*Problem details*: Your task is to show every line in the listing below that includes "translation".

*Records shown*:

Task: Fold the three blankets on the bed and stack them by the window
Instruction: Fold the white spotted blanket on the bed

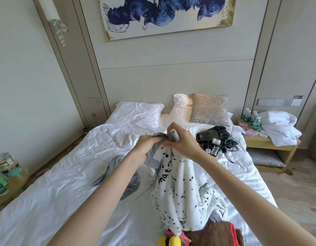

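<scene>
Bed (64, 183): white sheets, rumpled. Spotted blanket (180, 183) (white fleece, black flecks, grey backing) is held up bunched over mid-bed. Its long axis runs from the hands down toward the person, and the lower end is heaped on the mattress beside a brown plush toy (216, 233). Grey cloth (116, 176) trails left: the blanket's reverse or a second blanket, cannot tell. Left hand (146, 148) and right hand (182, 141) sit just beside each other at the top edge, fingers curled, gripping the hem. Judgement: finding corners; the hands must part along that edge. Window not in view.
</scene>
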`<state>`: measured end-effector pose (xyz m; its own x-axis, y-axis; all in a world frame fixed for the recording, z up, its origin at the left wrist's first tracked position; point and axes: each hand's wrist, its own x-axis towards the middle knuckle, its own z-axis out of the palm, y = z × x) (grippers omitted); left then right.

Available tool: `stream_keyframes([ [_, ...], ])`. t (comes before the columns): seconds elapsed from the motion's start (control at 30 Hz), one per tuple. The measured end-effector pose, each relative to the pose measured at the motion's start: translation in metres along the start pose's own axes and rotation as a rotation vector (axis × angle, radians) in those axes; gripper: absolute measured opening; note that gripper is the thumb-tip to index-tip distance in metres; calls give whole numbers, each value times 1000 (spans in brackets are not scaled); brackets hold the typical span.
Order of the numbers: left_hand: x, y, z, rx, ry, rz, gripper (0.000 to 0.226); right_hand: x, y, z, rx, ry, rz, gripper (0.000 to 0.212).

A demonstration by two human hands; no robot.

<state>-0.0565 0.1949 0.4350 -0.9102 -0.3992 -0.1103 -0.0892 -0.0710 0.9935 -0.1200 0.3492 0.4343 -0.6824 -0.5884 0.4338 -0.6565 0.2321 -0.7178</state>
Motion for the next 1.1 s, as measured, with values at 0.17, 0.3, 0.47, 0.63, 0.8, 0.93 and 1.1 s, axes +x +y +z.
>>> stream_keyframes([
  [0.17,5,-2,-10,42,42,-76,21,3,2,3,5,-88,-32,32],
  [0.3,7,-5,-17,-57,-23,-111,27,6,1,3,-40,-118,-71,20],
  [0.47,7,-10,-30,-112,-163,-28,27,10,-1,-7,139,-138,-18,12],
  [0.63,15,-8,-45,159,96,223,29,11,6,-25,388,-194,72,13],
  [0.8,2,-3,-33,252,-135,264,22,17,10,-26,493,-250,102,11],
  [0.93,-3,-8,-20,135,-389,162,31,18,16,-21,593,-113,231,13],
  [1.1,-3,-18,1,485,-119,391,31,15,22,-20,697,-83,314,11],
])
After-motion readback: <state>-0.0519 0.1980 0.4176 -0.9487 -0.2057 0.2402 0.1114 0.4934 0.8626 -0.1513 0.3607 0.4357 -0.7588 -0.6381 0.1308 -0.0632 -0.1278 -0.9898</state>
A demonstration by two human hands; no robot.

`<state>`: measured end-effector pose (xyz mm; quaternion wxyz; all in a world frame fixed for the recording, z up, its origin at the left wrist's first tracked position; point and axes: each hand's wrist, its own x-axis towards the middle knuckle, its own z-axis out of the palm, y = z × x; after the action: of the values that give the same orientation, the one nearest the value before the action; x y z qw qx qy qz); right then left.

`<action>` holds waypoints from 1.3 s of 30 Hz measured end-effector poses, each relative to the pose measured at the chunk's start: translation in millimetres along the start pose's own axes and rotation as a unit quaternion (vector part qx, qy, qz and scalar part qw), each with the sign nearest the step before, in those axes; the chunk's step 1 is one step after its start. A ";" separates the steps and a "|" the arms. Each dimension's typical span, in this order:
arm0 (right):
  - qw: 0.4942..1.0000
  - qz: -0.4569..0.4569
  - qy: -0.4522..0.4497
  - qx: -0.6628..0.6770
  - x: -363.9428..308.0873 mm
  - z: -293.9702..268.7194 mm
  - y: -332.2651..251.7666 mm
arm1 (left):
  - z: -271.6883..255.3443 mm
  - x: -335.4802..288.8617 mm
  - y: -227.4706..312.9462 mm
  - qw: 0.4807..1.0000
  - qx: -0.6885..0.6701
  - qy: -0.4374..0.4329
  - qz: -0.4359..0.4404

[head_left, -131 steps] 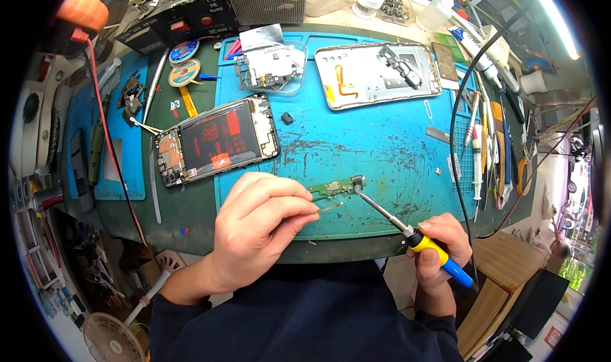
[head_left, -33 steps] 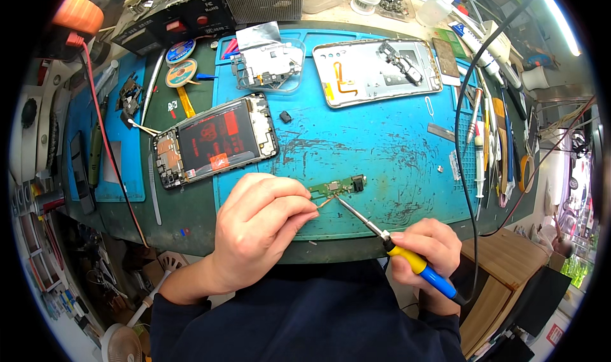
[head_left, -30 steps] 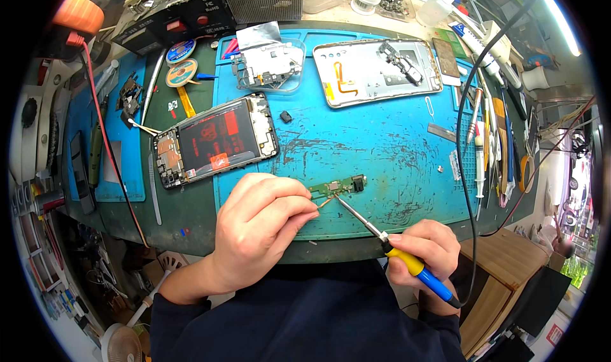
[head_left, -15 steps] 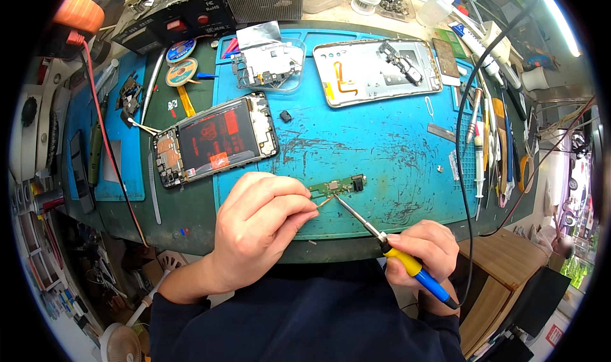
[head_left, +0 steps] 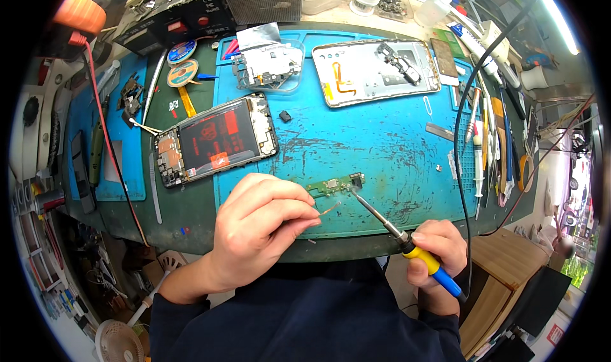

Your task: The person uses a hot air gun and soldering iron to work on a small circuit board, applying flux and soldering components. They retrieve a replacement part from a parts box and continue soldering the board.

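While the right hand (head_left: 439, 254) clasps a soldering iron (head_left: 377, 212), tip by the right end of a green circuit board (head_left: 331, 184) lying left-to-right on the blue mat (head_left: 369, 139), the nearer left hand (head_left: 264, 225) pinches a copper-coloured wire (head_left: 330, 208).

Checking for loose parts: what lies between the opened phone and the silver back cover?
In the head view, a small black part lies on the blue mat, nearer the opened phone than the silver back cover.

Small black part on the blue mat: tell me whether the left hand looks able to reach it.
Probably not while the left hand pinches the thin wire, though the mat leading to the black part looks open.
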<state>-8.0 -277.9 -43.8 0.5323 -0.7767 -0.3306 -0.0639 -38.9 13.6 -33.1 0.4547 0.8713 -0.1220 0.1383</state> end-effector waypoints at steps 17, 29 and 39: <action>0.997 -0.014 -0.059 -0.043 12.4 2.0 -3.5 | 4.6 1.0 0.3 0.999 0.036 0.029 -0.022; 0.996 0.001 -0.077 -0.055 15.6 3.0 -5.1 | 5.1 2.1 0.5 0.998 0.039 0.035 -0.020; 0.994 0.030 -0.087 -0.056 20.5 2.5 -9.4 | 5.4 1.1 -0.2 0.998 0.040 0.030 -0.025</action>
<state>1.8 -264.5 -28.2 0.4589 -0.8177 -0.3475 0.0014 -37.1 9.2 -35.8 0.4265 0.8870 -0.0805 0.1576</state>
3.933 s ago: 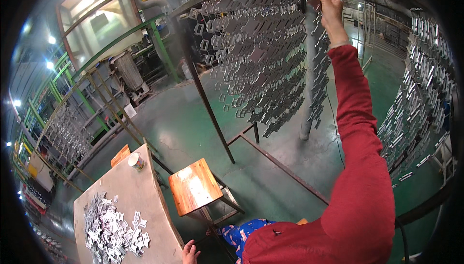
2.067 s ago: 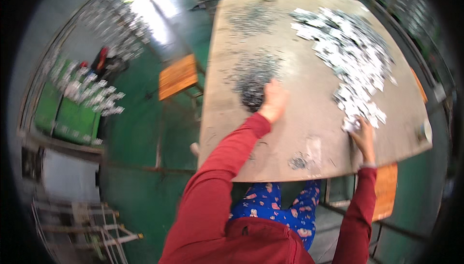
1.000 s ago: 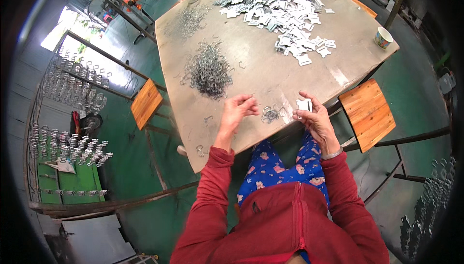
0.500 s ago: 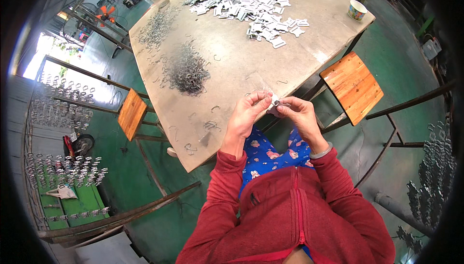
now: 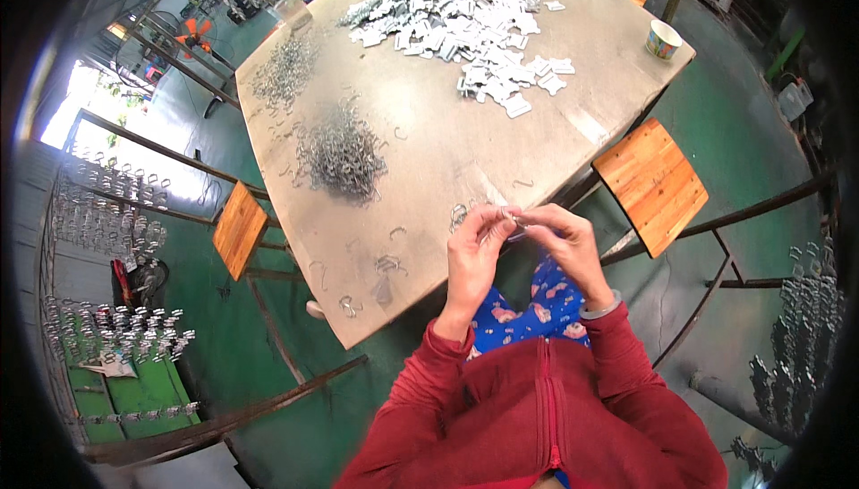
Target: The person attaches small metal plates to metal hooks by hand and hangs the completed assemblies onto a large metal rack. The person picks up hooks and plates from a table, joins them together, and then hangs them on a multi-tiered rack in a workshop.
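Close together at the near edge of the table (image 5: pixel 429 153), both my hands are closed on one small silvery metal plate (image 5: pixel 517 229). My left hand (image 5: pixel 474 252) pinches its left side between thumb and fingers, and my right hand (image 5: pixel 570 243) grips the right side. Fingertips cover most of the plate, so whether a wire hook is fitted to it cannot be made out. Just left of my fingers lies a bent wire piece (image 5: pixel 458 217). Farther left is a heap of wire hooks (image 5: pixel 344 158). A large pile of flat metal plates (image 5: pixel 447 10) covers the table's far side.
A second, looser heap of small wire pieces (image 5: pixel 284 70) lies at the far left. A paper cup (image 5: pixel 663 40) stands by the right corner. Wooden stools flank the table, one right (image 5: pixel 653 187), one left (image 5: pixel 240 231). Racks of hanging metal parts (image 5: pixel 116 328) stand at the left.
The plate has turned between my fingers: its face with a dark round spot showed before, and now it is mostly hidden. My hands sit slightly lower in view, which has shifted.
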The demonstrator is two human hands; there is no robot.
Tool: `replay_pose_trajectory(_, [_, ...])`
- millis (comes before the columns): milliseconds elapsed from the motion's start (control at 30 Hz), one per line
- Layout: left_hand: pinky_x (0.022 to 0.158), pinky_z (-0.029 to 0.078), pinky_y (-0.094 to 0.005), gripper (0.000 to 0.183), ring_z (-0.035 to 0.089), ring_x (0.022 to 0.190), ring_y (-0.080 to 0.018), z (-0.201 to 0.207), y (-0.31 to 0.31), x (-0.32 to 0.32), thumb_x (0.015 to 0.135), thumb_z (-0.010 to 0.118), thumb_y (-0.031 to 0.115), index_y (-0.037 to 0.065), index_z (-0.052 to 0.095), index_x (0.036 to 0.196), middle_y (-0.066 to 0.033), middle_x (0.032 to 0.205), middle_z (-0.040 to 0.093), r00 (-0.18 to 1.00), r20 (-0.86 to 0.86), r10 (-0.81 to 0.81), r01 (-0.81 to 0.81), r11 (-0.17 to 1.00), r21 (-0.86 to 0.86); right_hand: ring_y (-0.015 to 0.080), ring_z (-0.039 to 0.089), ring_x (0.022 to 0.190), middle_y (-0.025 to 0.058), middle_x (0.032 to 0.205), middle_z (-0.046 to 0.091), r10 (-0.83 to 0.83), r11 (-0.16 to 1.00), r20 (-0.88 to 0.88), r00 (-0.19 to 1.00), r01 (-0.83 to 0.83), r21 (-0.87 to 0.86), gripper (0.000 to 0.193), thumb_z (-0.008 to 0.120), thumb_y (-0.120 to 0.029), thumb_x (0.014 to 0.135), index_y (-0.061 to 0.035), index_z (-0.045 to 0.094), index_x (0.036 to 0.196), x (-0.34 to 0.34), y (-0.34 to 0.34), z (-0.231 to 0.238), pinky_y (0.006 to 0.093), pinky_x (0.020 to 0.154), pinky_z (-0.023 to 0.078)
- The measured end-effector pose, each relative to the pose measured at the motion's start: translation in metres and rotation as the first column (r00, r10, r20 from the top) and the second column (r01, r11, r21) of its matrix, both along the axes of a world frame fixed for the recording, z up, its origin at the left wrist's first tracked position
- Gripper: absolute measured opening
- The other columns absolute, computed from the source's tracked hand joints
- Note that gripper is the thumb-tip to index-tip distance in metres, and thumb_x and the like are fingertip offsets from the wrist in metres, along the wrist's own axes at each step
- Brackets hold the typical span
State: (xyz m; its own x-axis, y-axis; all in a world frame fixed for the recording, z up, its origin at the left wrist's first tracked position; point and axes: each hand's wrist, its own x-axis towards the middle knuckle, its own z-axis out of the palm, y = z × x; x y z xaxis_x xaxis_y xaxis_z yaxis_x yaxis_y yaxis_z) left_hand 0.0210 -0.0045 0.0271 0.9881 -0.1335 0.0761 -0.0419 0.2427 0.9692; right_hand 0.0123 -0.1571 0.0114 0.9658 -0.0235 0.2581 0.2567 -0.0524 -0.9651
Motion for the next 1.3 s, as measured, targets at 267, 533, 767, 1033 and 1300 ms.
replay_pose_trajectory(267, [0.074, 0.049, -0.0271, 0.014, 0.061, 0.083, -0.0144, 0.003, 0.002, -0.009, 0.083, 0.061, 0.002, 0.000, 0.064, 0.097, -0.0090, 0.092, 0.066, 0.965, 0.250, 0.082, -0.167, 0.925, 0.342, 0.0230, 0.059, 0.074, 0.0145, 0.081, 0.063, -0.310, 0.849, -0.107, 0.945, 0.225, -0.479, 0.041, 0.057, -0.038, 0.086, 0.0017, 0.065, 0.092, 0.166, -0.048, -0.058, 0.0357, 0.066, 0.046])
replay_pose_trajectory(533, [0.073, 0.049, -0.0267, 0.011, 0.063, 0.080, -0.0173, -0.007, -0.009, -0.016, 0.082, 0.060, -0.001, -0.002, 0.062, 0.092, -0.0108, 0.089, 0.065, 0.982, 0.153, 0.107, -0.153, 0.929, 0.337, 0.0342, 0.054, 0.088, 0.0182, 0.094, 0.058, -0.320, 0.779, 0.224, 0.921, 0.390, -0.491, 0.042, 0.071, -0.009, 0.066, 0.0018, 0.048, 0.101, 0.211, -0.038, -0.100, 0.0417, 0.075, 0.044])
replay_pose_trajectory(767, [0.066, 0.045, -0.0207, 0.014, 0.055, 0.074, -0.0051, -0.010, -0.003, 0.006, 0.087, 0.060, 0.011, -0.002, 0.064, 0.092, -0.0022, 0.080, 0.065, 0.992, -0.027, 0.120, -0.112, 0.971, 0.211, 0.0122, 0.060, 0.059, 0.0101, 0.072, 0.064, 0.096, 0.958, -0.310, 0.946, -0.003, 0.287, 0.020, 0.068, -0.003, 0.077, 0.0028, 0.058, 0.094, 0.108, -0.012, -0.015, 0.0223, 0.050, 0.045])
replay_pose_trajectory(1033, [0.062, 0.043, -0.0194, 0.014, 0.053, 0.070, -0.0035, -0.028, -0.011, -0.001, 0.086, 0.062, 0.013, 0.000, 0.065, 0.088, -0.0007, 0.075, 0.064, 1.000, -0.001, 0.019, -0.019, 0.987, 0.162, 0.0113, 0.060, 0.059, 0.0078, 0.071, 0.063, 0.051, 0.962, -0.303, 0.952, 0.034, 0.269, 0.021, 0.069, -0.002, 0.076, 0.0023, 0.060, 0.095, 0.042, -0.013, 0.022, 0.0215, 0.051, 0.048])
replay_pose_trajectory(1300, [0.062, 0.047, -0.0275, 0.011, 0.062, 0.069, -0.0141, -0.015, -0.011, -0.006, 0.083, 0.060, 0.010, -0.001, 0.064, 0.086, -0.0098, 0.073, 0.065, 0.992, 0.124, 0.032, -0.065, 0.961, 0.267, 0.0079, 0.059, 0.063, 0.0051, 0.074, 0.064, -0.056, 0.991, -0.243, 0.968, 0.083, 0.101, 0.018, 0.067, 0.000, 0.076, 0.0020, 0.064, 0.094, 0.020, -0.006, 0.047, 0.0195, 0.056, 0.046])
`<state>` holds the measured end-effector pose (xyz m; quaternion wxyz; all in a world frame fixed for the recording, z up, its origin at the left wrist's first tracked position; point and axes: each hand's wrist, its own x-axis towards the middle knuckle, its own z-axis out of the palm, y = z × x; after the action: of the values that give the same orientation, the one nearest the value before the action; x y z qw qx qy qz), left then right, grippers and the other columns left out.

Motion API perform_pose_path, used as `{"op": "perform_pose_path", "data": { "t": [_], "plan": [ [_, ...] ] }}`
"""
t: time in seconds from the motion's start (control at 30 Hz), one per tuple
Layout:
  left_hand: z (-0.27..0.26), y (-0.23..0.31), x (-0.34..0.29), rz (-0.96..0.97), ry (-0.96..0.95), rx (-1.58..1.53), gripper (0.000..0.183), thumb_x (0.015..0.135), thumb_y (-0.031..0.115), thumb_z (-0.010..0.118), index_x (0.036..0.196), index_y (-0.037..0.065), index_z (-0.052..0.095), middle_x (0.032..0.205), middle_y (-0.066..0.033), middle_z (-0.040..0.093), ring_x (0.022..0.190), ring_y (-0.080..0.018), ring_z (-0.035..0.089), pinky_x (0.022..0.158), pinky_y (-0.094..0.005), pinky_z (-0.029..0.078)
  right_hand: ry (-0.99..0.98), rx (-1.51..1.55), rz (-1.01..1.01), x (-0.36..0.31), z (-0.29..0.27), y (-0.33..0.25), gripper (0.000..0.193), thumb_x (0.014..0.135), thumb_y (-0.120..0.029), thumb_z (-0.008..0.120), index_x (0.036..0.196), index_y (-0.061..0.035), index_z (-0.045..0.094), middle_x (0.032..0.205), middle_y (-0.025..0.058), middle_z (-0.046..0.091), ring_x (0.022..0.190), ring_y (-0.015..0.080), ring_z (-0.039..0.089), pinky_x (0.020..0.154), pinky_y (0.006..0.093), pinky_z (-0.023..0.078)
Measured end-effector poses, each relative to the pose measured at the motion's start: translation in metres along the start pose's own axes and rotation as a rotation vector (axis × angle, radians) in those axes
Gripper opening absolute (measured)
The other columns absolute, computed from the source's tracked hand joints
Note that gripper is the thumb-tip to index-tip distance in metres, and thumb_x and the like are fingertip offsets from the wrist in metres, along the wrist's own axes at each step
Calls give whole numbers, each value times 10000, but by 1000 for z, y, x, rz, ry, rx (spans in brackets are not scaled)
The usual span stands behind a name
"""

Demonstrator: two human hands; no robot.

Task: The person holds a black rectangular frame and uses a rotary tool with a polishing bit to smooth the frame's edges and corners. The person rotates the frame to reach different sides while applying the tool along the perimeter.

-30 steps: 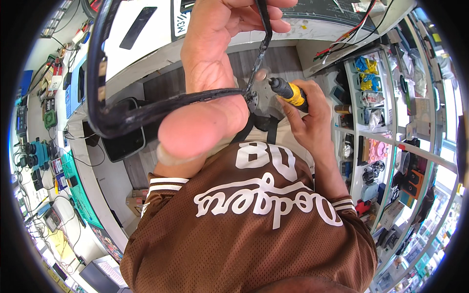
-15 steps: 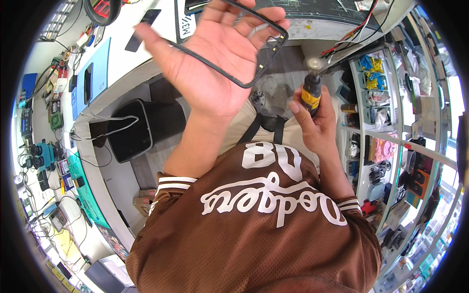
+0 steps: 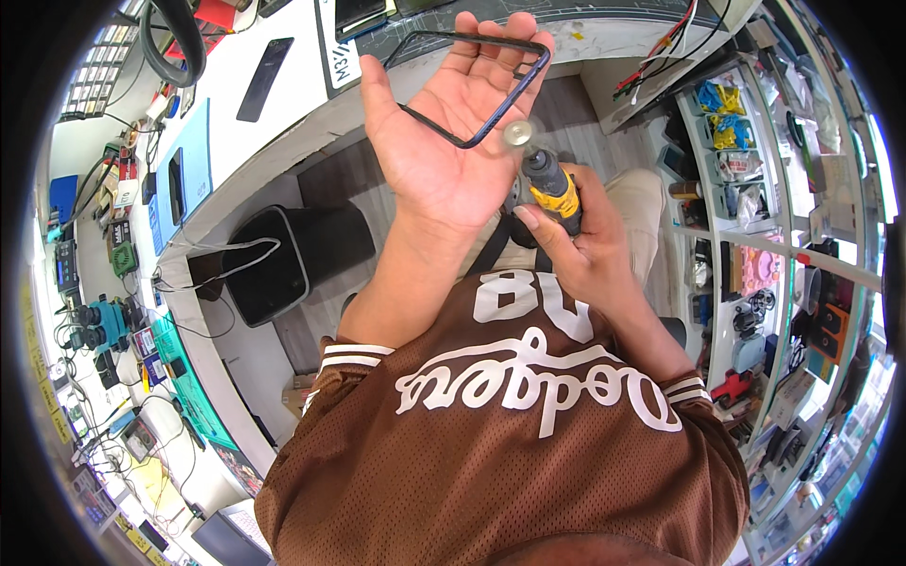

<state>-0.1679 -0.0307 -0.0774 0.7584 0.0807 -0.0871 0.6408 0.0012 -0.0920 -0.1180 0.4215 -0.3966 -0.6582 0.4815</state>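
Black, slim, rectangular frame [image 3: 510, 99], held right now in left hand [image 3: 442, 156]: palm up, thumb across one end, fingers stretched long behind it. Just beside frame's edge, blurred round disc [image 3: 517, 133], on tip of yellow-and-black rotary tool [image 3: 557, 198], clasped in right hand [image 3: 590, 236]. Off left, black bin [image 3: 326, 247]; beyond, dark flat panel [image 3: 265, 80] on white worktop [image 3: 229, 102]; far right, crowded shelves [image 3: 698, 231].

A brown mesh jersey [image 3: 491, 481] carries white lettering [image 3: 548, 415]. Its short sleeves [image 3: 345, 375] have white stripes. The trousers [image 3: 637, 212] are beige.
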Motion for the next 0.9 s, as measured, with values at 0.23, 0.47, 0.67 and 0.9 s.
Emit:
{"op": "perform_pose_path", "data": {
  "t": [0.23,0.47,0.67,0.9],
  "plan": [
    [1,-1,0,35,1,62,855,1028,686,206,1293,-91,446,1340,-288,514,1336,-407,488,1216,-524,358,-29,37,29,-1,-1,2,363,916,-129,755,1208,0,582,967,123,644,839,235,616,776,331,505],
    [23,-9,13,172,160,196,829,933,778,466,1165,-14,542,1107,-167,632,1014,-383,656,960,-485,531,-22,-32,-39,-4,-9,9,353,905,-127,769,1187,-7,594,988,117,647,864,205,618,787,320,499],
    [30,-2,13,406,-79,693,1146,723,1004,385,1230,-10,550,1053,-128,613,985,-337,661,925,-468,539,39,-122,-38,-6,-33,0,324,908,-100,769,1178,-12,613,995,93,654,865,177,615,796,303,496],
    [38,-4,13,647,-423,1028,799,760,535,726,1298,-17,517,1162,-150,547,1114,-335,597,1006,-515,487,9,-237,-44,-7,-37,-3,348,880,-111,774,1175,-15,617,1008,132,653,886,263,639,812,354,505]
  ]
}}
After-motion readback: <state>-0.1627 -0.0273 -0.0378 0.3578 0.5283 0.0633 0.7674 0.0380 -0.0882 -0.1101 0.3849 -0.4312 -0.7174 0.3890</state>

*Answer space*:
Available tool: `stream_keyframes([ [_, ...], ])`. t (comes before the columns): seconds elapsed from the motion's start (control at 30 Hz), one per tuple. The measured end-effector pose, each relative to the pose measured at the motion's start: translation in metres along the start pose's own axes and rotation as a rotation vector (axis × angle, radians) in those axes; gripper: absolute measured opening; note that gripper is the thumb-tip to index-tip distance in metres; calls give whole numbers, each value times 1000 (spans in brackets are not scaled); brackets hold the typical span.
`<action>` holds waypoints from 1.3 s of 30 Hz measured end-effector poses, each relative to the pose measured at the chunk's start: translation in millimetres along the start pose's own axes and rotation as a unit quaternion (vector part qx, qy, qz and scalar part qw), each with the sign nearest the step before, in those axes; the chunk's step 1 is one step after its start. A ";" separates the steps and a "|" the arms. Each dimension's typical span, in this order:
- The measured end-effector pose, each relative to the pose measured at the motion's start: translation in metres and rotation as the first column (r00, r10, r20 from the top) and the second column (r01, r11, r21) of its matrix, both along the axes of a world frame fixed for the recording, z up, its origin at the left wrist's first tracked position
Measured end-effector poses, each relative to the pose measured at the motion's start: translation in metres along the start pose's own axes and rotation as a rotation vector (axis × angle, radians) in those axes

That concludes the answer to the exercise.